In the entries below, count each line holding the word "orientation". Answer with the total alone.

**DATASET EXCERPTS:**
· · ·

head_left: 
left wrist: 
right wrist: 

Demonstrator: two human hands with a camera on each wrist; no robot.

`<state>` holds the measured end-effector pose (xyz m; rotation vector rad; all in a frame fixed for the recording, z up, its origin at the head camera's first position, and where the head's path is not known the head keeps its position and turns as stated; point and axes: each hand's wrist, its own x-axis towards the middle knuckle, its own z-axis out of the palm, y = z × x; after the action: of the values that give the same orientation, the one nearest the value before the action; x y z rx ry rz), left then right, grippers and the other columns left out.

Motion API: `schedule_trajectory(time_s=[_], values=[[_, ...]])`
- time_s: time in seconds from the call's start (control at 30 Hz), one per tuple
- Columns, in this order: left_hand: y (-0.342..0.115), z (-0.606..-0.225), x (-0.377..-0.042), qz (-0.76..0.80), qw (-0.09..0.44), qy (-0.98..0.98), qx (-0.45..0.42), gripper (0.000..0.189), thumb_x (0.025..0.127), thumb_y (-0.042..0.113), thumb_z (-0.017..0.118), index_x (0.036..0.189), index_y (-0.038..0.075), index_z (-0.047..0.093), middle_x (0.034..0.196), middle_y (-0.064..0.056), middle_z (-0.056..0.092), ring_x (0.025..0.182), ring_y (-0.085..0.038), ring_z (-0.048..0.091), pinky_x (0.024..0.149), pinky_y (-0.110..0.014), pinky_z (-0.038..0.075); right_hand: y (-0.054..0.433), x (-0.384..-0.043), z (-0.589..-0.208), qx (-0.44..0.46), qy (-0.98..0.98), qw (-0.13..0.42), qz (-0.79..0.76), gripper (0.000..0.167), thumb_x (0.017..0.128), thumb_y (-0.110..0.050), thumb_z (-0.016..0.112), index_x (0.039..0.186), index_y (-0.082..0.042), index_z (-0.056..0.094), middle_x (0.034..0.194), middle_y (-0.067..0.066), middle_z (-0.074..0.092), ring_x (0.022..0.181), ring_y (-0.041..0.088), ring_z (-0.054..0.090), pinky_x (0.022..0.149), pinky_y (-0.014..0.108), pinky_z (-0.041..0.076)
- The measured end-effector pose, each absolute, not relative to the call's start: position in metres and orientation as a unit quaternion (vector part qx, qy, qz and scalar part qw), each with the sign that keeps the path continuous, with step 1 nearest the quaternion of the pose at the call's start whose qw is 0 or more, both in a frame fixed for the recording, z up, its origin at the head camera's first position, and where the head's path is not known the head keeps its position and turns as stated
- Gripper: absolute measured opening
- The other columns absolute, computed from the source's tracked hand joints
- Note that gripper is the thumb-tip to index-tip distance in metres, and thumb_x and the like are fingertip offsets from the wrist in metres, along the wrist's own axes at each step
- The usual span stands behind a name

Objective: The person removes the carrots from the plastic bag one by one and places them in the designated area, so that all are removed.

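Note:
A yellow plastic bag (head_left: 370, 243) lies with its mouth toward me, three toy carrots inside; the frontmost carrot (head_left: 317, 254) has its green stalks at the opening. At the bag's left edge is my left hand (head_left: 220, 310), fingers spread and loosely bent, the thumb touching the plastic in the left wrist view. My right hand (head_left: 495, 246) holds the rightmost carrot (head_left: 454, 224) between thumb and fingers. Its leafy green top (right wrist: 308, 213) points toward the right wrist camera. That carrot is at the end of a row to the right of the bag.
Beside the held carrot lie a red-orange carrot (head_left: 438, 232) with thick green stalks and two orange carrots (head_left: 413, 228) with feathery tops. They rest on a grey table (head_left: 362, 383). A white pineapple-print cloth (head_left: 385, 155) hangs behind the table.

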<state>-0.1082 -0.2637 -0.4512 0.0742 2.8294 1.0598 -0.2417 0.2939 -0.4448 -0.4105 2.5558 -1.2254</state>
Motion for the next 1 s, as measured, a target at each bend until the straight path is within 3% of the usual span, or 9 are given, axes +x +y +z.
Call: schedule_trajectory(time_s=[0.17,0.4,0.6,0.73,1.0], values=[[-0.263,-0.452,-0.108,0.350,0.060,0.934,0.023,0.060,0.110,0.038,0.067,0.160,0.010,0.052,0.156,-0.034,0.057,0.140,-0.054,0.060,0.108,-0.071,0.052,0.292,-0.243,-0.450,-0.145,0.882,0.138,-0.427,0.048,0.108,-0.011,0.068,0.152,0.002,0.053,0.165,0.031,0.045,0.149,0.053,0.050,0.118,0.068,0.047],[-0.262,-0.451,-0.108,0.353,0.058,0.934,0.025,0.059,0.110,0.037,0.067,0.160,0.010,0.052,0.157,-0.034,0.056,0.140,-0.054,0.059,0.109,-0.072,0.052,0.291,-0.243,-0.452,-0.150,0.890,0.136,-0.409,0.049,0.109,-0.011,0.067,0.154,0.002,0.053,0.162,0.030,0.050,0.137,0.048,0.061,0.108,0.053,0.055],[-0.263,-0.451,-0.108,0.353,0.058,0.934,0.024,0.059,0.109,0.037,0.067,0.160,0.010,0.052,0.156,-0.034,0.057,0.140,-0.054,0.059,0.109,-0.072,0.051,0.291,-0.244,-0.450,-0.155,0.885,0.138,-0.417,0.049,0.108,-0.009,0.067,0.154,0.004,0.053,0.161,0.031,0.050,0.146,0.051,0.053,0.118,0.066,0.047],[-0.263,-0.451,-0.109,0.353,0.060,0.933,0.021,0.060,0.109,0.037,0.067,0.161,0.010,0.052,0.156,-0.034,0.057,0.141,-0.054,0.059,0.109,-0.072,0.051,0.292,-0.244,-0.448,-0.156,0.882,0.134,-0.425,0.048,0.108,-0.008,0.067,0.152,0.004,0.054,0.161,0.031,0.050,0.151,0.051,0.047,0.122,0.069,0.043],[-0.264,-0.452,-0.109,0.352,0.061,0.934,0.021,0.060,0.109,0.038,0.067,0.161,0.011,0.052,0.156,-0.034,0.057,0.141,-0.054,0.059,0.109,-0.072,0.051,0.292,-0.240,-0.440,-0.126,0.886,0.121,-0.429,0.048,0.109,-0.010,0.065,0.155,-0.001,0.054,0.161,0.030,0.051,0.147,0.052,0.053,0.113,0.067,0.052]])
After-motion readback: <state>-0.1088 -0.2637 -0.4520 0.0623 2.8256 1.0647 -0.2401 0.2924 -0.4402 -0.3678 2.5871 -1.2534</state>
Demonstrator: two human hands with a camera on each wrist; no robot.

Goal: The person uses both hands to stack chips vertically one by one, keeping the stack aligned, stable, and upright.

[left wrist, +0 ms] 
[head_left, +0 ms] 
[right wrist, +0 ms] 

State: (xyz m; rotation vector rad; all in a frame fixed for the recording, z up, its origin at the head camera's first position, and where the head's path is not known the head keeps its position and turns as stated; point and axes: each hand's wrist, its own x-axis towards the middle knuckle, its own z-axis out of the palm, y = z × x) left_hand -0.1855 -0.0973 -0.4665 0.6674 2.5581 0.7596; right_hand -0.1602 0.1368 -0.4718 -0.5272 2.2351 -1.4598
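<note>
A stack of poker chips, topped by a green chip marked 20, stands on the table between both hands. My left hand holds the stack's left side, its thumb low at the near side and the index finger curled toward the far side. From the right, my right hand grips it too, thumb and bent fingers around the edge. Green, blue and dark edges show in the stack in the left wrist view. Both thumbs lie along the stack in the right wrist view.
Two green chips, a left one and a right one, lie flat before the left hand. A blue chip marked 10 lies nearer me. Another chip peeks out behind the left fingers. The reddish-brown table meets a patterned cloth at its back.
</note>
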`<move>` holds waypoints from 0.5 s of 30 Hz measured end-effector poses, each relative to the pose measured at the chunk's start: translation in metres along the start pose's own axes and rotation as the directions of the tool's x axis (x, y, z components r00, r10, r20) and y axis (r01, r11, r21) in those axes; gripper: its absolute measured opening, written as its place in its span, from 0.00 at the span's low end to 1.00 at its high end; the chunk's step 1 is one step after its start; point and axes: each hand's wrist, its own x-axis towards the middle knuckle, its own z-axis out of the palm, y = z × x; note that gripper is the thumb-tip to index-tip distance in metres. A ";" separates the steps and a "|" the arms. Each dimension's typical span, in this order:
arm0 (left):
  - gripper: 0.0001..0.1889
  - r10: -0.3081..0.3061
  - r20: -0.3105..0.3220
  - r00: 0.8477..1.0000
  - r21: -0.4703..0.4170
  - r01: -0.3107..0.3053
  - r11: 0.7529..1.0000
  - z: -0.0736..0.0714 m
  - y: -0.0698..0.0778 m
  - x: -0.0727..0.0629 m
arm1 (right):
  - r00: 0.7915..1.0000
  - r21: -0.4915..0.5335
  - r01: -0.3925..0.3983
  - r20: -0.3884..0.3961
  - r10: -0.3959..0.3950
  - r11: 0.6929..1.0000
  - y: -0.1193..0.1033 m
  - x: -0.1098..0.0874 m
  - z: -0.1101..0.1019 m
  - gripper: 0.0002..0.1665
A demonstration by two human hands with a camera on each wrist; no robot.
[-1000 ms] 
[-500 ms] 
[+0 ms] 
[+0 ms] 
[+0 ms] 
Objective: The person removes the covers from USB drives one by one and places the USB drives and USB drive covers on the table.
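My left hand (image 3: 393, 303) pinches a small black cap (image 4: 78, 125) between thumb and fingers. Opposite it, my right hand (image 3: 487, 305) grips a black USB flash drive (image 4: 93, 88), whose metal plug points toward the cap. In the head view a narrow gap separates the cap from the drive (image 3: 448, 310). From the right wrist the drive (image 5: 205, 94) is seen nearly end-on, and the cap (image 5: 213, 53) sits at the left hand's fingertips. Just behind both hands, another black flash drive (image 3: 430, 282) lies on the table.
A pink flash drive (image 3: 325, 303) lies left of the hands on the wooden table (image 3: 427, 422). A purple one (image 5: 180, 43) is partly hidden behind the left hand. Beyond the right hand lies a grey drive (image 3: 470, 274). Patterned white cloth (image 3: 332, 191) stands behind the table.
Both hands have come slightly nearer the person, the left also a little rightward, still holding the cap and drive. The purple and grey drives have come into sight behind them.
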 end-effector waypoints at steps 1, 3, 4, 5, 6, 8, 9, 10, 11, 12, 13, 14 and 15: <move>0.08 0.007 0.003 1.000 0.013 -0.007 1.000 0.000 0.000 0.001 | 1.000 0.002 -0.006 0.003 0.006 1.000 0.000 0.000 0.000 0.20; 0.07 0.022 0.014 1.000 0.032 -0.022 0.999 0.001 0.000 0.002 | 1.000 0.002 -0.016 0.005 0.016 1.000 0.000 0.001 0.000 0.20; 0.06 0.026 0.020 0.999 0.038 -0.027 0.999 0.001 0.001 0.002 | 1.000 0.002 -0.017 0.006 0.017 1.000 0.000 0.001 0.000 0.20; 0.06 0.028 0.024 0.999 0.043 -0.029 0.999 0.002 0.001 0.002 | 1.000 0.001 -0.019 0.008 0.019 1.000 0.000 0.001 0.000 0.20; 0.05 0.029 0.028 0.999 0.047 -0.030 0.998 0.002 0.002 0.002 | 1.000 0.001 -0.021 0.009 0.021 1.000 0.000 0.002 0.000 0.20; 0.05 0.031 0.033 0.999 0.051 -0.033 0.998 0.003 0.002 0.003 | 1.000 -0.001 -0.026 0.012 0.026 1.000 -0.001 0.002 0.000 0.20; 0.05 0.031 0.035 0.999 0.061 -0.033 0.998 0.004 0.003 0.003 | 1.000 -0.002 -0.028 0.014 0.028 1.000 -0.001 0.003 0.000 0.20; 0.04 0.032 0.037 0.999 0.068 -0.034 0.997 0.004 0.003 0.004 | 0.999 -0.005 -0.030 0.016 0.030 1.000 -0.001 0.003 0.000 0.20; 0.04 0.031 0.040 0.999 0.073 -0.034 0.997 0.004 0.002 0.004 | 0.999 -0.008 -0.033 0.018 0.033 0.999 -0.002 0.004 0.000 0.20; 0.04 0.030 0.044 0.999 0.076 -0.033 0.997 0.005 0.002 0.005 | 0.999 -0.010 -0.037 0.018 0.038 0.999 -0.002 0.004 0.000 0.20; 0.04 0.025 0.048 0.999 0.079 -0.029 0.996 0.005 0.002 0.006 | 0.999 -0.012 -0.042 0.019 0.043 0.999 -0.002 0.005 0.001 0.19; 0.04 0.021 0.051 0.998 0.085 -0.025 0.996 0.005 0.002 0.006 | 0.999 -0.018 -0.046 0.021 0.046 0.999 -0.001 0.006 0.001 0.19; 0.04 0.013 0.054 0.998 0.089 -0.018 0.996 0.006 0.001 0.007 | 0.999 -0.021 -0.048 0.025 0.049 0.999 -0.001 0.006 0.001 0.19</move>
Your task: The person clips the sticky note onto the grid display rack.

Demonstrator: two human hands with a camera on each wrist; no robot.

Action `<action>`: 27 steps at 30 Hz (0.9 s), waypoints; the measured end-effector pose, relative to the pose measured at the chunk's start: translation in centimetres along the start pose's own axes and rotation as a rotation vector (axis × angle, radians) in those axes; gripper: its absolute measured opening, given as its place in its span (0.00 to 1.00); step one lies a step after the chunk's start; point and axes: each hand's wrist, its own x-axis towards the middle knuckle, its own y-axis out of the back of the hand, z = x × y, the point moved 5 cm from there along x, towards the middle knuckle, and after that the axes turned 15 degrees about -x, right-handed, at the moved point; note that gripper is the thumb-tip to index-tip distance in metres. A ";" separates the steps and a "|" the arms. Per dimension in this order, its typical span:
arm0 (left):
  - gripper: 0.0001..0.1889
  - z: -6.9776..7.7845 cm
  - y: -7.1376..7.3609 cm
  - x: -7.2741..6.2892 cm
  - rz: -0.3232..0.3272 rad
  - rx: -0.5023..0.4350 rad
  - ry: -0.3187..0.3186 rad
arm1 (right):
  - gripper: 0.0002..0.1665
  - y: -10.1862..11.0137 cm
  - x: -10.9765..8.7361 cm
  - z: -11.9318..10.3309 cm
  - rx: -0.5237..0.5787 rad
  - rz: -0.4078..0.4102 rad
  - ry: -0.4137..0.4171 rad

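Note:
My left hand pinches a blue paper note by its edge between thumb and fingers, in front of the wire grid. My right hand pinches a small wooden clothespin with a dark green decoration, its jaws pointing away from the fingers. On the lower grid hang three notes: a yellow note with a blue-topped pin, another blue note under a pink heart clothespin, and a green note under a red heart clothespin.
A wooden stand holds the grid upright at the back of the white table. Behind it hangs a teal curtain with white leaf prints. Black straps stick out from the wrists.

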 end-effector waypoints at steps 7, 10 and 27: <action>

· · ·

**SOLUTION FOR THIS PROBLEM:** 2